Commissioned by McMillan for Trend Micro, The Art of Cybersecurity is a series of prints, together with a 4K animation born from cybersecurity threat data. The Art of Cybersecurity By Brendan Dawes

I believe passionately in putting new objects into the world that disrupt the status quo and ask questions about accepted practices

When Dawes is not creating, he is giving talks around the world on the unharnessed potential of data and design. He’s authored two books on the subject (Analog In, Digital Out, New Masters of Flash, Flash ActionScript for Designers). Dawes also sits on the advisory board for Manchester School of Art and has been a jury member for several award bodies including the Art Directors Club in New York, D&AD and the iF Design Awards.

Despite his undeniable success in a groundbreaking sector of the arts, Dawes arrival to the design world was somewhat unplanned. Dawes is completely self-taught, receiving no formal education. Rather, various experiences across industries armed Dawes with the multi-faceted perspective he would need to explore this new category of creation. Before finding his niche, Dawes worked as a photographer, record contract in the UK rave scene, and in a factory drilling holes in fiberglass. His introduction to the digital art world came in 1996 when he acquired a web design job and was able to hone in on his craft of digital art and design. “

“A series using population density data to create typographic expressions of cities around the world. The denser each city, the denser the trails and the more they obscure the type.” Typographic Data City: Tokyo by Brendan Dawes

Brendan Dawes’ artwork is rooted in the examination of time, space and memory. It is mostly sculptural and architectural, with nuances, subtleties and understatements playing important exploratory roles for viewers. 

I like layers that you can dive into.

Inspiration is abundant for Dawes, though it rarely comes from other digital art. Dawes lists the work of of Alexander McQueen, the glass artist Sam Herman, the film director Lynne Ramsey, the poetry of E.E. Cummings and the architecture of Zaha Hadid as major sources of inspiration. 

The Swan

Dawes newest series is a continuation of the technique and style he introduced with the Lumen prize awarded Black Mamba’s Revenge, which pairs pixel sampling techniques and AI to reimagine and condense multiple scenes into a united sculptural form — a moment of fleeting visual poetry. 

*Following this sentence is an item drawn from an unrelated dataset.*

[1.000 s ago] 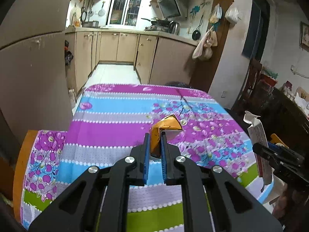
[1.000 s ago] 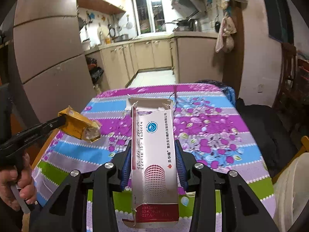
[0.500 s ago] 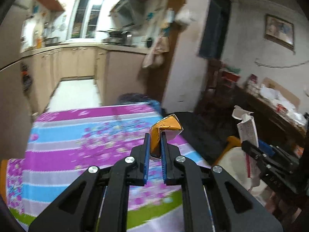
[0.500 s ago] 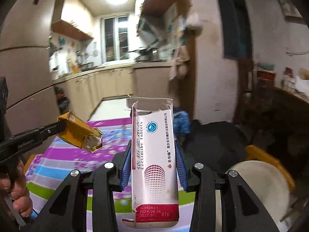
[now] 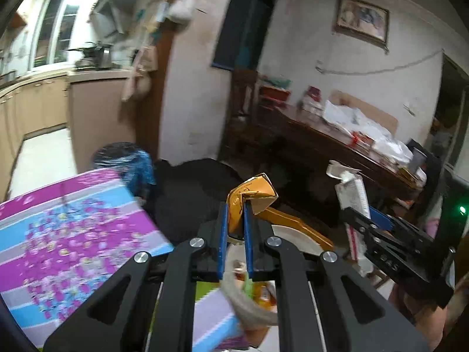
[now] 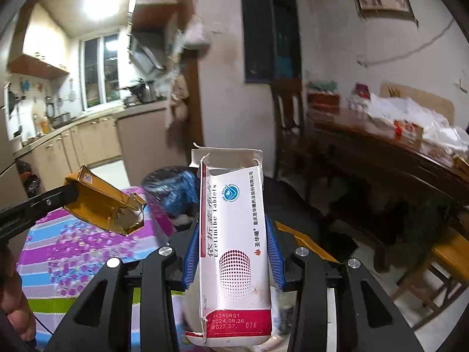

This time, Natalia Makarova’s 1905 ballet performance of The Dying Swan serves as the inspiration and foundation of this creation in which “time and motion give rise to a flowing sculptural form, creating a physical manifestation of not only the performance itself but of the imperfect yet human and beautiful nature of memories.”

The Swan: Exposition
Static Preview Only

Editions: One
Pricing: Only accepting offers (Auction closes 1/22 at 7pm PST)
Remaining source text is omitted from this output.